We also find the notion of subjection in the Gospel of Luke, where we read that after his adventure in the Temple as a young boy, Jesus returned to Nazareth and “was subject [‘hypotasso’ again!] to Mary and Joseph” [Luke 2:51]. In a word, he obeyed them. In all these instances, the same tricky word is used.
What lies behind all these references is a notion of harmony, of peaceful order. Or the opposite: the chaos that results when people or creation itself is no longer subject to God’s rule. But it’s important to recognize that social structures change, and with that new values emerge that might well conflict with former expressions. Exactly the same word is used of relations between servants and masters, slaves and masters, and imperial subjects and the emperor and his appointed rulers. But no one today would defend slavery because of these passages in St. Paul, or argue that the best form of government is an empire governed by an absolute dictator. Just the opposite, in fact. But it took Christianity, especially the Catholic Church, a long time to reject the institution of slavery. Bishops and priests and sisters had slaves in this country right up to the Civil War.
So when it comes to the relationships of wives and husbands, it is very important that we do not read first-century values into today’s situation. The author of Ephesians goes on to say, on the other hand, “husbands ought to love their wives as their own bodies. He who loves his wife loves himself” [Eph 5:28].

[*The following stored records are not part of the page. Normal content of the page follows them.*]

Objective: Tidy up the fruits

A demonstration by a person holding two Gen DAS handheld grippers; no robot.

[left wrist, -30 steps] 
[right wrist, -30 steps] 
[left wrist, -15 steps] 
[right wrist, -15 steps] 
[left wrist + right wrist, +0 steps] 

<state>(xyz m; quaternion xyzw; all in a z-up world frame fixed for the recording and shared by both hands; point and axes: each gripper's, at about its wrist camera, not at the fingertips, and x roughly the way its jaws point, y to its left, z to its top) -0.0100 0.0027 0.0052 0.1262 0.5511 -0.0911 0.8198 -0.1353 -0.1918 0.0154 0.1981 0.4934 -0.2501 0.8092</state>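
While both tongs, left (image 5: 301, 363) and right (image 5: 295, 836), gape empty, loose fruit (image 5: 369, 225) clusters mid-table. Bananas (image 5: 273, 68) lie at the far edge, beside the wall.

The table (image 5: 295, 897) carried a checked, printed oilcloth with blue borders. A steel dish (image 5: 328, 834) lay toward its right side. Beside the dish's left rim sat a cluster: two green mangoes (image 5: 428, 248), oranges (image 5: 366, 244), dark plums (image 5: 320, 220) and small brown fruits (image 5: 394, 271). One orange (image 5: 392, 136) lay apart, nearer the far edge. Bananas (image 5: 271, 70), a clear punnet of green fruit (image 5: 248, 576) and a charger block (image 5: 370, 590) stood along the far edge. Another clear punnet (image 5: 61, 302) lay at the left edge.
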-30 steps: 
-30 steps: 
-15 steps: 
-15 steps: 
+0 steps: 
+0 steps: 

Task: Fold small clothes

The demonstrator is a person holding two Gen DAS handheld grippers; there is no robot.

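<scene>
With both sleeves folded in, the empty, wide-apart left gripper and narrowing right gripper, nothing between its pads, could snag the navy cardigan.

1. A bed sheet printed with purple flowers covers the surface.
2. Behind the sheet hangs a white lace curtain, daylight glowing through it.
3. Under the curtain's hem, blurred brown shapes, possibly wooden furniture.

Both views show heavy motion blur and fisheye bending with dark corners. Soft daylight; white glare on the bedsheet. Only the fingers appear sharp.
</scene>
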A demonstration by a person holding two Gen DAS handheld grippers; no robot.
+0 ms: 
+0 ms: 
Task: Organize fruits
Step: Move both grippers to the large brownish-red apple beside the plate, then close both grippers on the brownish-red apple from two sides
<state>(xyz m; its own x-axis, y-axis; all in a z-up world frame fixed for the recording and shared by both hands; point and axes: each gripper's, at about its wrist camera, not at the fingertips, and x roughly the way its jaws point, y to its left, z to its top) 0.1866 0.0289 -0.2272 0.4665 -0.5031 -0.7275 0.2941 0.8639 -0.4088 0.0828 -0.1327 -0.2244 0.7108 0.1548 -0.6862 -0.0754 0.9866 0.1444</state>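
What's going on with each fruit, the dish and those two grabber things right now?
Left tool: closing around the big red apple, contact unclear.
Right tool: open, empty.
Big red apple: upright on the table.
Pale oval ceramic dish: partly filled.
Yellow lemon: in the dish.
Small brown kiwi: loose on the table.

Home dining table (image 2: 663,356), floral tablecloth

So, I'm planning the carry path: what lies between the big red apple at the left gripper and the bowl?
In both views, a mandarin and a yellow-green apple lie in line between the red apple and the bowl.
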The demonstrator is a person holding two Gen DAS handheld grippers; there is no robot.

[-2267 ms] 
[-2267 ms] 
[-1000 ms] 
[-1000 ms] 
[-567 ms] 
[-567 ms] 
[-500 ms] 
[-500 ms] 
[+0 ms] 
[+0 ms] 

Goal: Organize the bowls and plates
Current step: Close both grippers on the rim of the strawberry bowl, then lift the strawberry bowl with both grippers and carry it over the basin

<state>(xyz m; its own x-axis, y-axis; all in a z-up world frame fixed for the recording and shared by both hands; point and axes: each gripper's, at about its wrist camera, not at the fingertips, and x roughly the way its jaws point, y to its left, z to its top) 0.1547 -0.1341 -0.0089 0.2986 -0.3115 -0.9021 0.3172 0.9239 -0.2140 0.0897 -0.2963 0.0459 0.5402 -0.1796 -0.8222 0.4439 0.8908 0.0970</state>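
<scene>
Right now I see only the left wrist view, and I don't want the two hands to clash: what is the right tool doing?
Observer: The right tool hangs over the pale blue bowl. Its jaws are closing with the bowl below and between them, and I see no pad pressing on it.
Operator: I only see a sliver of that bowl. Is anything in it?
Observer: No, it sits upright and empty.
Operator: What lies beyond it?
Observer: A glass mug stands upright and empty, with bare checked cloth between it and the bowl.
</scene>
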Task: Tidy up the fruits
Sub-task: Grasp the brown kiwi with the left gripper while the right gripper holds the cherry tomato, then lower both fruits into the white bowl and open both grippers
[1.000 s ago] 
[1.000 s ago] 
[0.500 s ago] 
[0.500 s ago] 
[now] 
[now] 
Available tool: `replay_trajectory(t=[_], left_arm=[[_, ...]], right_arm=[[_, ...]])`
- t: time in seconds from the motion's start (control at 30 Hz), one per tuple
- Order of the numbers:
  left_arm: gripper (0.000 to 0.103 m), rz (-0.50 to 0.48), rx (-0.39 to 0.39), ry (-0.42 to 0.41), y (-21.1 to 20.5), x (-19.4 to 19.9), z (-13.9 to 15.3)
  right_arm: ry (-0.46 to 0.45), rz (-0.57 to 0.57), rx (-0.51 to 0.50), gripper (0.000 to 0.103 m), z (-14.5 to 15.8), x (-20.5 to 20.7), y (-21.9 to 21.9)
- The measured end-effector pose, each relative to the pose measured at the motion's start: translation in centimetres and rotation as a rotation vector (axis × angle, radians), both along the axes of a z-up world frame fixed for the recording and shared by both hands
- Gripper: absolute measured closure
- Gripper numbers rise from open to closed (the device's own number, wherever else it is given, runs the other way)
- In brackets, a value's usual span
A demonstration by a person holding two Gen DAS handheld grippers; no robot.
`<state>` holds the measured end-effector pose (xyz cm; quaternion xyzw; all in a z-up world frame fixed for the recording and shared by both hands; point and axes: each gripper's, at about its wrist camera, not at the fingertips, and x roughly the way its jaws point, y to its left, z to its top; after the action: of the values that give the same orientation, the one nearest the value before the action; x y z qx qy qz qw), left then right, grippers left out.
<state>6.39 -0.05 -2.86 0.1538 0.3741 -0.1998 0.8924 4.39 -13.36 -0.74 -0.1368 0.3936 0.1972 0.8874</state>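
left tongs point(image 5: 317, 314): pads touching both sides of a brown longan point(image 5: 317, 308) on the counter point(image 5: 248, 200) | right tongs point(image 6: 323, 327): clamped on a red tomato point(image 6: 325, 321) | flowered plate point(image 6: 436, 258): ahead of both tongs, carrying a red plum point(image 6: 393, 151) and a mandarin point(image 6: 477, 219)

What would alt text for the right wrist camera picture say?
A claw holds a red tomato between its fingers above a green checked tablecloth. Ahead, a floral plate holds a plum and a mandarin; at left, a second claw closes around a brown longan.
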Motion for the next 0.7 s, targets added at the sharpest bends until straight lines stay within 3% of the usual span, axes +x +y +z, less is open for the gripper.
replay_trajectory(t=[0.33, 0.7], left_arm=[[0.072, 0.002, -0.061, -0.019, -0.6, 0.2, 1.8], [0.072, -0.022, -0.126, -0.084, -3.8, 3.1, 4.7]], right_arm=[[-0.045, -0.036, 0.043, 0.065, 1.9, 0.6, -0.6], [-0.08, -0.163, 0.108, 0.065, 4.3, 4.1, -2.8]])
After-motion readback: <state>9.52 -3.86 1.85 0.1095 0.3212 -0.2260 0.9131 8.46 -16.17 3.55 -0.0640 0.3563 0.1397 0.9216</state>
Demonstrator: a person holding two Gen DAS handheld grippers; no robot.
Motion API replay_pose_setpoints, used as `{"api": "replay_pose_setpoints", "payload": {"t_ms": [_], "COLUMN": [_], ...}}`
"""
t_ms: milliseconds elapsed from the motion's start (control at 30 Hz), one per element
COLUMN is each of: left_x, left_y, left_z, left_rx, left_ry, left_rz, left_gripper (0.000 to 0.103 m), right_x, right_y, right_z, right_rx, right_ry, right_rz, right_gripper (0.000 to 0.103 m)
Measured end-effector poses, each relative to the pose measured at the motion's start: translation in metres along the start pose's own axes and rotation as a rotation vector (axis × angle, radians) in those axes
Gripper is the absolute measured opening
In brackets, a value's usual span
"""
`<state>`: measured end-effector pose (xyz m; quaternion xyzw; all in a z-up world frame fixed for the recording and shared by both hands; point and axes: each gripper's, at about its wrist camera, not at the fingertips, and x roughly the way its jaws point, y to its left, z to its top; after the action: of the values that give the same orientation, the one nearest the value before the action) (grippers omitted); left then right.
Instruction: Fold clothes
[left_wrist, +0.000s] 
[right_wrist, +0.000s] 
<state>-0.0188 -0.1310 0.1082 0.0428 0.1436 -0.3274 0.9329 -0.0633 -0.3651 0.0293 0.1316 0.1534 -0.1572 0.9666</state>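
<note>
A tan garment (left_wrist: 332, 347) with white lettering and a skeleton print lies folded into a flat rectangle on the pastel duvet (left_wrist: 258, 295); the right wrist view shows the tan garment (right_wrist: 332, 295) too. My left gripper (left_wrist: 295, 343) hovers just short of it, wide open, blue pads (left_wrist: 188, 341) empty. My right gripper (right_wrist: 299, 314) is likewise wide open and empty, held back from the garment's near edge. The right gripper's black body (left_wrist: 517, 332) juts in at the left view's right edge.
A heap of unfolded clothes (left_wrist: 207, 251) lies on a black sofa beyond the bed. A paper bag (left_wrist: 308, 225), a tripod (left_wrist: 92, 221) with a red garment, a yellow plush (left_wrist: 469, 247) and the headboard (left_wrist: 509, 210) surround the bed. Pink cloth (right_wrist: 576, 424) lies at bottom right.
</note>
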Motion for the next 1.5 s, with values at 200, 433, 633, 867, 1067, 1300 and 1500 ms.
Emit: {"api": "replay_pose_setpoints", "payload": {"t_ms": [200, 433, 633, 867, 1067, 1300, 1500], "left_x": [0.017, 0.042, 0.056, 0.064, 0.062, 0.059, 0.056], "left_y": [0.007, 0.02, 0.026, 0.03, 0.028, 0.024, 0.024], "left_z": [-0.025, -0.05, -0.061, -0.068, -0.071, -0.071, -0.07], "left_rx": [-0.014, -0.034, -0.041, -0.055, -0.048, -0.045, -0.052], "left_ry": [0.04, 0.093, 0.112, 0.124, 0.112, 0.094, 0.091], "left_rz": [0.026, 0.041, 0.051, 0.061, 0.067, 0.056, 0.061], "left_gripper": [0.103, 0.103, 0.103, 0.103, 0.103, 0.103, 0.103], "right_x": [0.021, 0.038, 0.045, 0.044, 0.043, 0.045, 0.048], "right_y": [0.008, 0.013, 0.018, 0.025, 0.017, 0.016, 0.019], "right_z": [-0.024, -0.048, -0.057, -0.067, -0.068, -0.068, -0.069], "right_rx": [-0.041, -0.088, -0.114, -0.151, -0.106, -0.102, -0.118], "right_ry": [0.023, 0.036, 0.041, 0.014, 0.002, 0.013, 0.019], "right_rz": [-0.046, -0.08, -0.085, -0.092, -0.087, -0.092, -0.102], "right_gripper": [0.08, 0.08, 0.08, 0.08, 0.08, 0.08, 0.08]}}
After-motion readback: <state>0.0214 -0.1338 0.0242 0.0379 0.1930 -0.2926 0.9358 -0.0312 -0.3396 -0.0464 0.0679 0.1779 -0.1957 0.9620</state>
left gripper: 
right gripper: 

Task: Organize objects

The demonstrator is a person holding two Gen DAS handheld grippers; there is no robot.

The first lines of today’s second reading are the most important: Be subject to one another out of reverence for Christ, be at peace with each other and Creation itself. The word here for “reverence,” by the way, is ‘phobos’ — fear, a much stronger statement. What the writer is reminding us is not that we should be afraid of Jesus, but we should be very much afraid of falling away from his teaching and example. In the gospel passage, Peter says it all: “Lord, to whom can we go? You have the words of eternal life” [John 6:69].